When t = 1080 s, as shown in Figure 3A-3, the displacements are in a range of 0.85–1.00 mm observed in the upper-left, lower-left and upper-right corners. The maximum displacement appears in the lower-right corner, and its value is about 2.0–2.4 mm. The thermal-induced displacement of the concrete specimen has completely lost its centrosymmetry. The reason is related to the propagation and evolution of thermal cracks, as shown in Figure 3B-3. It can be seen that when the time reaches 1080 s, some thermal cracks gradually form in the model. The longest thermal crack appears in the lower-right corner, and its middle is about 6.5 cm away from the lower-right corner. The two ends of this crack are 4.5 cm away from the lower-left corner and 4.0 cm away from the upper-right corner, respectively. This crack length is about 14.8 cm, and its maximum width is about 1.7 mm. The damage variable of cohesive elements on this thermal-induced spalling crack ranges from 0.91 to 1.00.

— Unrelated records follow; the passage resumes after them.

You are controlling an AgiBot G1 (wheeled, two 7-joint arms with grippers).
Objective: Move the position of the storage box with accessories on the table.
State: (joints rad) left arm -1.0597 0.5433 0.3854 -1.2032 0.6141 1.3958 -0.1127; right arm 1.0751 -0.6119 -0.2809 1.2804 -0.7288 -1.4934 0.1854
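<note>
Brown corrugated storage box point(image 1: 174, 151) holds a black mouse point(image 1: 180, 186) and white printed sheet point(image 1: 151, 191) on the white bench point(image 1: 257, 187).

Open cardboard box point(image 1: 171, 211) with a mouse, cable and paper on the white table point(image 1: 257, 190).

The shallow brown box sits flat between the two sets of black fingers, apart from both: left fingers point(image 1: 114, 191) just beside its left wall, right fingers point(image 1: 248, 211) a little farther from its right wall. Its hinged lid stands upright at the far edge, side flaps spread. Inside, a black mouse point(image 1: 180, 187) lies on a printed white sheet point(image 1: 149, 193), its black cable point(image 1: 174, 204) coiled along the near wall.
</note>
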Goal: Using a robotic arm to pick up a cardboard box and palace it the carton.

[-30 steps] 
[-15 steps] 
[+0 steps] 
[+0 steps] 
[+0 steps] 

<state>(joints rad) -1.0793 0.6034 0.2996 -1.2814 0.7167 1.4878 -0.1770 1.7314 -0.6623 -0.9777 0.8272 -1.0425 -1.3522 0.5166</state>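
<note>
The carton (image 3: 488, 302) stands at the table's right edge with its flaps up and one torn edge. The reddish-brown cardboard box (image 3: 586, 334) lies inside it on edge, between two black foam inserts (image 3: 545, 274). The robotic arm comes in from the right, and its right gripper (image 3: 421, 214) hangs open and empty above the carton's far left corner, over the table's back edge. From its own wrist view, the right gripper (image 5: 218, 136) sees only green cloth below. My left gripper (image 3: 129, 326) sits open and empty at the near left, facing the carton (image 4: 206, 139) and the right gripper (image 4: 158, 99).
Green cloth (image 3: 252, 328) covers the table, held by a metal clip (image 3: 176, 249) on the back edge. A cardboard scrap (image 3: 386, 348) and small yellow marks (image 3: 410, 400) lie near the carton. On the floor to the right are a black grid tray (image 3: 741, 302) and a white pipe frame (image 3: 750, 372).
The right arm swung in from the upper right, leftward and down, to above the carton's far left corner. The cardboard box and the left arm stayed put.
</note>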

When t = 1399 s, as shown in Figure 3A-3, the thermal deformations increase to 0.93–1.35 mm in the upper-left, lower-left and upper-right corners. The maximum displacement appears in the lower-right corner, and its value is about 3.0 mm. It can be seen from Figure 3B-3 that when the time reaches 1399 s, the high-temperature spalling damage of the concrete material is more severe. The numerical calculation has been unable to converge. It can be observed that many large thermal cracks have penetrated into the middle of the specimen. An obvious longitudinal thermal crack penetrates from the position 1.4 cm away from the upper boundary to the center of the specimen. This longitudinal thermal crack is about 7.8 cm long, and the maximum width in the middle part is about 0.4 mm. The damage variable on this thermal crack ranges from 0.80 to 1.00. It shows that the cohesive elements on this damage zone have been destroyed. These destroyed cohesive elements formed a thermal crack penetrating the specimen. At this time, the length of the largest thermal crack that appeared in the lower-right corner increases to 15.5 cm, and its maximum width is about 2.2 mm. The high temperature has caused the lower-right corner to be completely destroyed and spalled from the concrete specimen.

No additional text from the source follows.